Task. Look through the data for the string "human". Copy every line where it is found.

Data supplied below:

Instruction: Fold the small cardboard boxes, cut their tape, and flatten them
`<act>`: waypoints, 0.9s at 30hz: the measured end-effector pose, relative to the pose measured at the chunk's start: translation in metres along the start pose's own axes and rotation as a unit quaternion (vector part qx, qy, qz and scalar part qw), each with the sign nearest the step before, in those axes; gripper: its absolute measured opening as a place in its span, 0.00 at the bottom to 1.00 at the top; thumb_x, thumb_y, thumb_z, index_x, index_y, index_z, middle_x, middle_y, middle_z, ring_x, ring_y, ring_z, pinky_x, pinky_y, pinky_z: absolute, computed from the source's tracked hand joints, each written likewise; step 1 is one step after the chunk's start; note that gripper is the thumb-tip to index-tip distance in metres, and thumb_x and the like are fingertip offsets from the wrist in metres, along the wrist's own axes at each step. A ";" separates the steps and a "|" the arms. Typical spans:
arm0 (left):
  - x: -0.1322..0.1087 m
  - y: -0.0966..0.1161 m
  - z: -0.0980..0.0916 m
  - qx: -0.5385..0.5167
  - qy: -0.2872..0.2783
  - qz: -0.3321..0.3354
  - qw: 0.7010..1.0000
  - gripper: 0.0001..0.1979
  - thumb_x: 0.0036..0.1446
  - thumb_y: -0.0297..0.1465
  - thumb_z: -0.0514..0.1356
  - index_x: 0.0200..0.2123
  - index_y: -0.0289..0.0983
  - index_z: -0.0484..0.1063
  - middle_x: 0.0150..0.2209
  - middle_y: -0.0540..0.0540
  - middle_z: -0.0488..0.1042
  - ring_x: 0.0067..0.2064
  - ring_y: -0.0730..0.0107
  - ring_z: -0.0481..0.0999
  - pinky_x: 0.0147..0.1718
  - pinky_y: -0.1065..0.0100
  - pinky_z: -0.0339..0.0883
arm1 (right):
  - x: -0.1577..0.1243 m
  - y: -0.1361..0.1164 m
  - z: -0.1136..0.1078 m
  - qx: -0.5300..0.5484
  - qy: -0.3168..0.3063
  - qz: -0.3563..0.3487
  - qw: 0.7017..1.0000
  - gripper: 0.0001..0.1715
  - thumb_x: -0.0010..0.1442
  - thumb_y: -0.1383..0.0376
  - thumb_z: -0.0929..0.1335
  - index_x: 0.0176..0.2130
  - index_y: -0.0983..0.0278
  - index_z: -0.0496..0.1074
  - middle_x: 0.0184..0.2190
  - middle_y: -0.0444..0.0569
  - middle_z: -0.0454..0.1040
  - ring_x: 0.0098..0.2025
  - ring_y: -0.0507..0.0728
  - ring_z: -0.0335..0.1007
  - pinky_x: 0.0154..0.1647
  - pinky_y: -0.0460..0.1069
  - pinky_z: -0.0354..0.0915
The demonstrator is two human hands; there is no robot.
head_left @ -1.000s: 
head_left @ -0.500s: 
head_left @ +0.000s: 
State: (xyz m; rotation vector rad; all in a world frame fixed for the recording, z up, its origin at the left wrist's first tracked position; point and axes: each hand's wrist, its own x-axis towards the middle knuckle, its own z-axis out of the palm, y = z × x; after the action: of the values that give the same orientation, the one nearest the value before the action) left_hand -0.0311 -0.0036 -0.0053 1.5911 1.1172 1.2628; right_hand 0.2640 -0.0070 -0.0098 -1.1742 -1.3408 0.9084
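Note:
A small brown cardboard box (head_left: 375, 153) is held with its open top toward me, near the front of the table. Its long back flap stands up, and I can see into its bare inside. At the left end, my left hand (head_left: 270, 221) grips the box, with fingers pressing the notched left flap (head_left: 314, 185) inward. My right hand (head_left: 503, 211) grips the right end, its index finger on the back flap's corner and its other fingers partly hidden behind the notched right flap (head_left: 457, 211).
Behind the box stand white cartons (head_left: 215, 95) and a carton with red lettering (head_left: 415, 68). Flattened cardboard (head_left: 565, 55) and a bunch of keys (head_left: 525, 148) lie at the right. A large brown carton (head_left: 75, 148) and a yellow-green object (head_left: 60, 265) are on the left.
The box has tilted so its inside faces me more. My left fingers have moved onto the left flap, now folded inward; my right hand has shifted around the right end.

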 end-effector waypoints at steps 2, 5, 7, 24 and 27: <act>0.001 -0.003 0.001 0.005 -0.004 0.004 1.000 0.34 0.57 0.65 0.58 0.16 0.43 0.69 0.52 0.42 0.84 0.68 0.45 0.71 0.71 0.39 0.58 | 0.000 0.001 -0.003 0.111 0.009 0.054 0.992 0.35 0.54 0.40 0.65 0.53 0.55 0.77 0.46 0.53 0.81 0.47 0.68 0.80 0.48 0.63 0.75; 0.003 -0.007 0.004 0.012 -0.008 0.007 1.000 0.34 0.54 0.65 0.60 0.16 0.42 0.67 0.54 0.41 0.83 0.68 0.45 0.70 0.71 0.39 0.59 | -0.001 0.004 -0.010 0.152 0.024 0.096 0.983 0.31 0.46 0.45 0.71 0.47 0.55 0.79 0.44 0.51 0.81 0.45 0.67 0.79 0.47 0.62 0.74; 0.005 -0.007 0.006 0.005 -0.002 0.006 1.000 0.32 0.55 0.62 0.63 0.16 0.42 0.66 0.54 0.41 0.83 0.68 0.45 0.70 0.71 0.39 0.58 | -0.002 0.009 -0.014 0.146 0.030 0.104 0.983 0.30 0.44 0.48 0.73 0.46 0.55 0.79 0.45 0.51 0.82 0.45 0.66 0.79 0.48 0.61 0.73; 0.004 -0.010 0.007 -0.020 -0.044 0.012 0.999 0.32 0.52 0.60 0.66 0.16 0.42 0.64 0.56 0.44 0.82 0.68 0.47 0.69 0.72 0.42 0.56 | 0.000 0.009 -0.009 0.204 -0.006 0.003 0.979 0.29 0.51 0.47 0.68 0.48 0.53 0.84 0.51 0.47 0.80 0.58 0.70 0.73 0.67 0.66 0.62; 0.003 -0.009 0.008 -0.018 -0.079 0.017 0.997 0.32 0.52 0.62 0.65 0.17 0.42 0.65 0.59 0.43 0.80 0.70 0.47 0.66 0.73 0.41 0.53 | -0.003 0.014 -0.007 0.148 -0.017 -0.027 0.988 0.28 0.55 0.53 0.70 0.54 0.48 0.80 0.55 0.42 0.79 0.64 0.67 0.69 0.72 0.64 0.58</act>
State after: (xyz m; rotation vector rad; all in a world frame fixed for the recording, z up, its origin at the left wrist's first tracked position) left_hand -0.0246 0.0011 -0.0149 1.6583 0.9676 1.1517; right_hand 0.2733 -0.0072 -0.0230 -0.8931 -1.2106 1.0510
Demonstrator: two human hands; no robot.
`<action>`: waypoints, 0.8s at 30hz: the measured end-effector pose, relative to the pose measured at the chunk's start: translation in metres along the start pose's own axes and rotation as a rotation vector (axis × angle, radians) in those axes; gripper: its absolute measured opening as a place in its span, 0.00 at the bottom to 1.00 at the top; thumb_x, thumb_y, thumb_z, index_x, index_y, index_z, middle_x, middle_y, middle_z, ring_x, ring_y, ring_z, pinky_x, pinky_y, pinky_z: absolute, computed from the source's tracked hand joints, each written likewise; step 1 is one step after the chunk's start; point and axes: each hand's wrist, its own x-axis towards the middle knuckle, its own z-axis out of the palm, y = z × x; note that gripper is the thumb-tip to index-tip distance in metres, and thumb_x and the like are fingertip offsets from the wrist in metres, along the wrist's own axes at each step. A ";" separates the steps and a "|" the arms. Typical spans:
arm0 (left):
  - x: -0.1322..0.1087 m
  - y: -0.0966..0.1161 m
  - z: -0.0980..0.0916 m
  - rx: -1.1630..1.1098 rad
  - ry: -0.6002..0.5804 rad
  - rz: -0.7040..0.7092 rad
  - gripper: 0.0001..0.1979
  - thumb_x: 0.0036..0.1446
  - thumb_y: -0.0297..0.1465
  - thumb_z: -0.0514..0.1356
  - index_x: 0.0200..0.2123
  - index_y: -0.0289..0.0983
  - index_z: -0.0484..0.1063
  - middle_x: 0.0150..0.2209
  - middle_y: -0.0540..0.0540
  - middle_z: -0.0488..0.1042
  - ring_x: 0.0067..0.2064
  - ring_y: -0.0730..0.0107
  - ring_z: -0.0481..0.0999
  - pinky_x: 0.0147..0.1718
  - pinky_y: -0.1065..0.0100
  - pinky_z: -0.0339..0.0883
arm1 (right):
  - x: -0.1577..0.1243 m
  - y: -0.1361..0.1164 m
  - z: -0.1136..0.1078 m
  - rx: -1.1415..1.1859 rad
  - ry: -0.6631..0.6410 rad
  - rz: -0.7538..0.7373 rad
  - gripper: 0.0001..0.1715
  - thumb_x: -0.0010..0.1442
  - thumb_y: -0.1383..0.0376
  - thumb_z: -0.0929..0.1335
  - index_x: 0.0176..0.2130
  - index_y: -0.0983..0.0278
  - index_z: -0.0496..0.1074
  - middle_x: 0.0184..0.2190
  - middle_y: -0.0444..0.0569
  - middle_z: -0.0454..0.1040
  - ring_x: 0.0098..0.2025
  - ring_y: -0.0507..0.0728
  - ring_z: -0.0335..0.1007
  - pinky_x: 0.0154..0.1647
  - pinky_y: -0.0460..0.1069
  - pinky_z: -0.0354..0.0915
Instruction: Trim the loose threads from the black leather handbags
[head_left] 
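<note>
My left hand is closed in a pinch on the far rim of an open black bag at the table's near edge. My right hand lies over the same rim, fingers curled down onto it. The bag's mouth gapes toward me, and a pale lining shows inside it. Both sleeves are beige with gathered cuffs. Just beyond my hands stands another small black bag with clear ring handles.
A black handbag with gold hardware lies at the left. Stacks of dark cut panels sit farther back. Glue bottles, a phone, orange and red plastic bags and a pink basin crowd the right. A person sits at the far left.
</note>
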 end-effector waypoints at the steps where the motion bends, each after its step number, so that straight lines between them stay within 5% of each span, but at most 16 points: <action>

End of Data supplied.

Answer to the problem.
The demonstrator is two human hands; there is no robot.
Demonstrator: two human hands; no robot.

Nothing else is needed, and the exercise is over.